» **Problem details**
Of the lines below, report only those that contain "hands".

= Beginning of Section =

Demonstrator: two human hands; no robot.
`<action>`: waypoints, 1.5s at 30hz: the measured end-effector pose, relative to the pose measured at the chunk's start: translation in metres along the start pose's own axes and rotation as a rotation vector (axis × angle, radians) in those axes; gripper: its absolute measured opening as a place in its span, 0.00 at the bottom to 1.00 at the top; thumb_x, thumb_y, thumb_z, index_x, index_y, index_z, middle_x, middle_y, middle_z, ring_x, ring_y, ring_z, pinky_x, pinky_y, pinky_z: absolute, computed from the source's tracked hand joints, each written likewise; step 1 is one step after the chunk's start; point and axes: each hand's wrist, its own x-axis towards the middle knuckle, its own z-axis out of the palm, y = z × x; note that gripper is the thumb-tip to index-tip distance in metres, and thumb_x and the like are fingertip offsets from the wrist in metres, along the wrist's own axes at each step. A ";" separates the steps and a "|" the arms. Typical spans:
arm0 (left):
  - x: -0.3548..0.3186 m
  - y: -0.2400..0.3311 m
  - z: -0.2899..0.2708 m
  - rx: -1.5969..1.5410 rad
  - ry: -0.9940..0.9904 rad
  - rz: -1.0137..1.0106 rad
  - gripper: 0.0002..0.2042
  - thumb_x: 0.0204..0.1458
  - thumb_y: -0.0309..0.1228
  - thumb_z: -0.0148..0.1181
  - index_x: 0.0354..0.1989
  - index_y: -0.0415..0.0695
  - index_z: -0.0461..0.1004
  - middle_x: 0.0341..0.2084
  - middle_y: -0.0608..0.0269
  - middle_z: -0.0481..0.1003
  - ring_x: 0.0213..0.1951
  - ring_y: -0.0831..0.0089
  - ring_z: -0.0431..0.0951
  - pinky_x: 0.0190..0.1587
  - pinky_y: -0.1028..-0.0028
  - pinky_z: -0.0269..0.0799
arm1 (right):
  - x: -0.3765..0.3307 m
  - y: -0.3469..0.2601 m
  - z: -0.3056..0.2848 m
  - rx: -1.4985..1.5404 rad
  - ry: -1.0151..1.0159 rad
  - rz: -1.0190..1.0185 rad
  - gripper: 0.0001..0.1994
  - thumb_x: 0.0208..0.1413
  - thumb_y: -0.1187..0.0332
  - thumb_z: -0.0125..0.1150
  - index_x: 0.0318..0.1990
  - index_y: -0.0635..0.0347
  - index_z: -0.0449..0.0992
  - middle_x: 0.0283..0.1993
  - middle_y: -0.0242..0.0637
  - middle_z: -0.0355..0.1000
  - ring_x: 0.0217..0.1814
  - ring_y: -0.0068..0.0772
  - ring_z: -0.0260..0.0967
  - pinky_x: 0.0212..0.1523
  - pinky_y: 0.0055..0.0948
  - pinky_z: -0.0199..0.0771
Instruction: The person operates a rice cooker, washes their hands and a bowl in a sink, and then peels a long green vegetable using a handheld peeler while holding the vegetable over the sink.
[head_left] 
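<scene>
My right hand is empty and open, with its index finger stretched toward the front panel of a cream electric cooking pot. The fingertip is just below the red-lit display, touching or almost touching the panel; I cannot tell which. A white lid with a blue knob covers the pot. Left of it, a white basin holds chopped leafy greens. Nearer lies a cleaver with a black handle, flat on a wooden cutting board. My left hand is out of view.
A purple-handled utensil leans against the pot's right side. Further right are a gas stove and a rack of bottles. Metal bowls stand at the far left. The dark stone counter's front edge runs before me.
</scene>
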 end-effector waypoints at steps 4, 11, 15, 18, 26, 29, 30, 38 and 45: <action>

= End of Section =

» **Answer to this exercise**
Demonstrator: two human hands; no robot.
Instruction: The person operates a rice cooker, washes their hands and a bowl in a sink, and then peels a long green vegetable using a handheld peeler while holding the vegetable over the sink.

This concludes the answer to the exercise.